== Instructions for the task ==
Among the records that follow, count the lines with the string "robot"; report only that count.

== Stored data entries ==
======

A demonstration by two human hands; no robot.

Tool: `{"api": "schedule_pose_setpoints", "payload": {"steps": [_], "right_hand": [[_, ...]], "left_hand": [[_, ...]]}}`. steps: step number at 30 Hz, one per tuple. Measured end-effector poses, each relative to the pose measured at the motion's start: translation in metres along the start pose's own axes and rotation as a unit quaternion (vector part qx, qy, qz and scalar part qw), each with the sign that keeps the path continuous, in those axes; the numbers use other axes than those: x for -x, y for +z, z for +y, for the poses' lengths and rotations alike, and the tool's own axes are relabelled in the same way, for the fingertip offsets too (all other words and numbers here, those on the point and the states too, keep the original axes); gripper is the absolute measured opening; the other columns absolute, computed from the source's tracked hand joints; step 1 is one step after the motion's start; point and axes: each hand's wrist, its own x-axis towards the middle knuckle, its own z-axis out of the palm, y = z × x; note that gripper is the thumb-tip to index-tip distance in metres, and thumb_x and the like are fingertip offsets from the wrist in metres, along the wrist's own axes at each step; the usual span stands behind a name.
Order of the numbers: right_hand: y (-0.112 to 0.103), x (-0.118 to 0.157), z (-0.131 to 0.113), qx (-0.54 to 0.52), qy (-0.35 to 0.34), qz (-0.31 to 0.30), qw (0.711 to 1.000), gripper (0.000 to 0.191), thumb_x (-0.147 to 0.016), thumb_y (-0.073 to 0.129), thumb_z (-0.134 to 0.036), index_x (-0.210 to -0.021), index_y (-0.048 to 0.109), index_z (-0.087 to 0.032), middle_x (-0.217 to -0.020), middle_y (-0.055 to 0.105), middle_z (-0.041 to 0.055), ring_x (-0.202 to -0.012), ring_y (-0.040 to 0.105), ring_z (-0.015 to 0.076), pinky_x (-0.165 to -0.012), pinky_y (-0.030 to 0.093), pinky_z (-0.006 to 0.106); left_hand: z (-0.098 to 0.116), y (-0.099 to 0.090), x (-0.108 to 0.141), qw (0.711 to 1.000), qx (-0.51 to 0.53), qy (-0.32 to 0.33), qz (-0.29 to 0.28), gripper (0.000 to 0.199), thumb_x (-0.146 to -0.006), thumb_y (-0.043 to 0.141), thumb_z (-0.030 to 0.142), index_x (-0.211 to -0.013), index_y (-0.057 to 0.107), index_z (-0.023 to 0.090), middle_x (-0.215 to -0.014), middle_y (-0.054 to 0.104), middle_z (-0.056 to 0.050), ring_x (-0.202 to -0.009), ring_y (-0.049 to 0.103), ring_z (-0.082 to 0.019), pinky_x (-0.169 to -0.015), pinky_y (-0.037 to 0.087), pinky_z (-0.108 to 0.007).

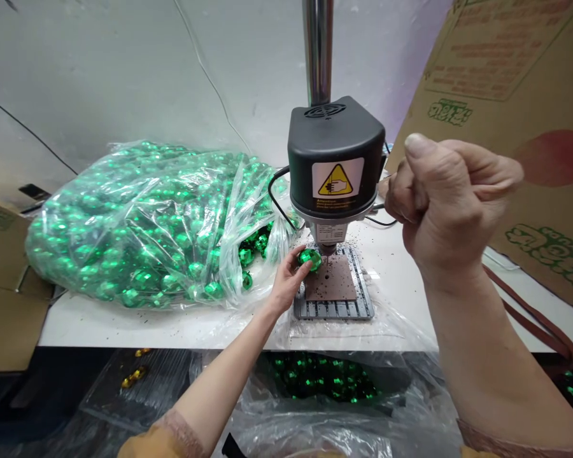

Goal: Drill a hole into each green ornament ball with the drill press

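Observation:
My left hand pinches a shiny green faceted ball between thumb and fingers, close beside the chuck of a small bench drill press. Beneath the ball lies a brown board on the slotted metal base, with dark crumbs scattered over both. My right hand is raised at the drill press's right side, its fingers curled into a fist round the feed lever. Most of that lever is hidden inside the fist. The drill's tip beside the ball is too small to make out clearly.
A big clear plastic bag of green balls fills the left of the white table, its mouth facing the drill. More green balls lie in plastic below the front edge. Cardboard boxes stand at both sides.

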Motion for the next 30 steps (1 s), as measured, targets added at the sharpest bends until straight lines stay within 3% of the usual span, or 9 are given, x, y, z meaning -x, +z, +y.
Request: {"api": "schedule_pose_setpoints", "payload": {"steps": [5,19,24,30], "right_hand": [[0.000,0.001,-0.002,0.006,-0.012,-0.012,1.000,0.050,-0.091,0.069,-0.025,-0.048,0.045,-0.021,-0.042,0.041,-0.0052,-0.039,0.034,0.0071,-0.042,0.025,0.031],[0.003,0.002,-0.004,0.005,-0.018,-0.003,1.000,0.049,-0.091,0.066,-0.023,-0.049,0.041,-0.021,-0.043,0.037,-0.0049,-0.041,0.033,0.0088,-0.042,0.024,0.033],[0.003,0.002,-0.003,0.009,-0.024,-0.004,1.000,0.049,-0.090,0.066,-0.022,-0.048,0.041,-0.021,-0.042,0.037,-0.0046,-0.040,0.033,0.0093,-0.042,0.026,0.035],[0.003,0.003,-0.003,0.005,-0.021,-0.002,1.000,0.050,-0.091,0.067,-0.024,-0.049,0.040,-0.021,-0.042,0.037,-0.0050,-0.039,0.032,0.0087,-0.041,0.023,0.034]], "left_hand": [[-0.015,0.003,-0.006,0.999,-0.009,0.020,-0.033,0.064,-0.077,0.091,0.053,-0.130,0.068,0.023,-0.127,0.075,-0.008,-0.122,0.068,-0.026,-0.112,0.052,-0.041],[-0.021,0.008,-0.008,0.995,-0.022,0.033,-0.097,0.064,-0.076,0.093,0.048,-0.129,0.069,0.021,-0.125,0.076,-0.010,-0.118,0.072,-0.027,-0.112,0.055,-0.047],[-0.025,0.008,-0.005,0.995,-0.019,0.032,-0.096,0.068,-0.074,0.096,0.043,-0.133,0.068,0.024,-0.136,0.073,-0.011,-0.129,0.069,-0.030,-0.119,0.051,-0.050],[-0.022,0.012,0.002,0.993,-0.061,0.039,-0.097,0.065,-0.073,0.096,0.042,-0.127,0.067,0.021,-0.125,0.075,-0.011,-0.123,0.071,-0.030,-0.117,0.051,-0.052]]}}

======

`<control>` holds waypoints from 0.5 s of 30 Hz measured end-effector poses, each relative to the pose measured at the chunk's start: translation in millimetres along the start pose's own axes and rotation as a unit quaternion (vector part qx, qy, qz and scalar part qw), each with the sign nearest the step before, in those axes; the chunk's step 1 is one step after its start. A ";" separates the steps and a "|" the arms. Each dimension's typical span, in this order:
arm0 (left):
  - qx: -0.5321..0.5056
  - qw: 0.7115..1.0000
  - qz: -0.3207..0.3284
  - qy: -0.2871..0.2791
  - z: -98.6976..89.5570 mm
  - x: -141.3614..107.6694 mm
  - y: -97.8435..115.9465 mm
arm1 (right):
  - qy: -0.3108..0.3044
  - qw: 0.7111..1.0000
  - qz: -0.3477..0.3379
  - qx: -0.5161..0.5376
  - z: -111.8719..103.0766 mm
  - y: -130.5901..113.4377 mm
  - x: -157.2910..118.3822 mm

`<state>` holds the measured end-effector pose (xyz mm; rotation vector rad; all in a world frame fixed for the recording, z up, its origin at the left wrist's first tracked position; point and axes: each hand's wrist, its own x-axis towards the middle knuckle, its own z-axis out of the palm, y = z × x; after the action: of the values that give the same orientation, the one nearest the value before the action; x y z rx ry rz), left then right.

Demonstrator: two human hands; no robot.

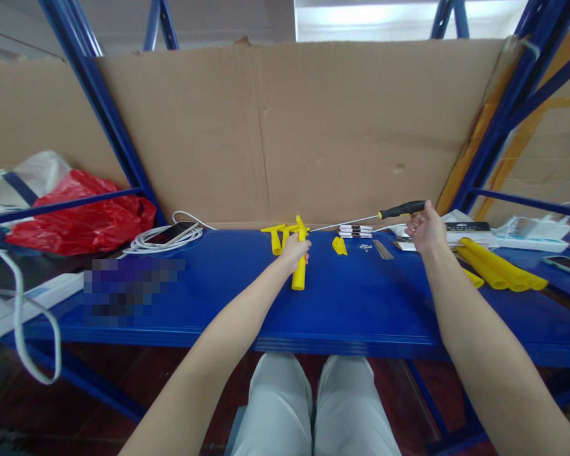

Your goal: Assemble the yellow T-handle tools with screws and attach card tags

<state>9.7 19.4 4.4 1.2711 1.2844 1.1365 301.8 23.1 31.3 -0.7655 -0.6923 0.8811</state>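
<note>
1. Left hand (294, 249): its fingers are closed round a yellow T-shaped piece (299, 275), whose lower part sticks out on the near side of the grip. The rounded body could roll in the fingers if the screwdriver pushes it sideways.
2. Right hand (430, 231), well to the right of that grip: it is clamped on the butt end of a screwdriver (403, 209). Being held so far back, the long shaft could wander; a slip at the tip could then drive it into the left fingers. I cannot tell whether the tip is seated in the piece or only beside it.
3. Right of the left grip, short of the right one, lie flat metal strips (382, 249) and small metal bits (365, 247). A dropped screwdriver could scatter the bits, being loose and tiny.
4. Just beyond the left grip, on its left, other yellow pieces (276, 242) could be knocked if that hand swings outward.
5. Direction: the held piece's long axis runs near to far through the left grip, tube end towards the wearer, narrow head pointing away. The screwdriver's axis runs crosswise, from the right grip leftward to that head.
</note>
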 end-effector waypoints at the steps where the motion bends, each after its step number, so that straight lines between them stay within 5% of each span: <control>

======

== Output below ==
2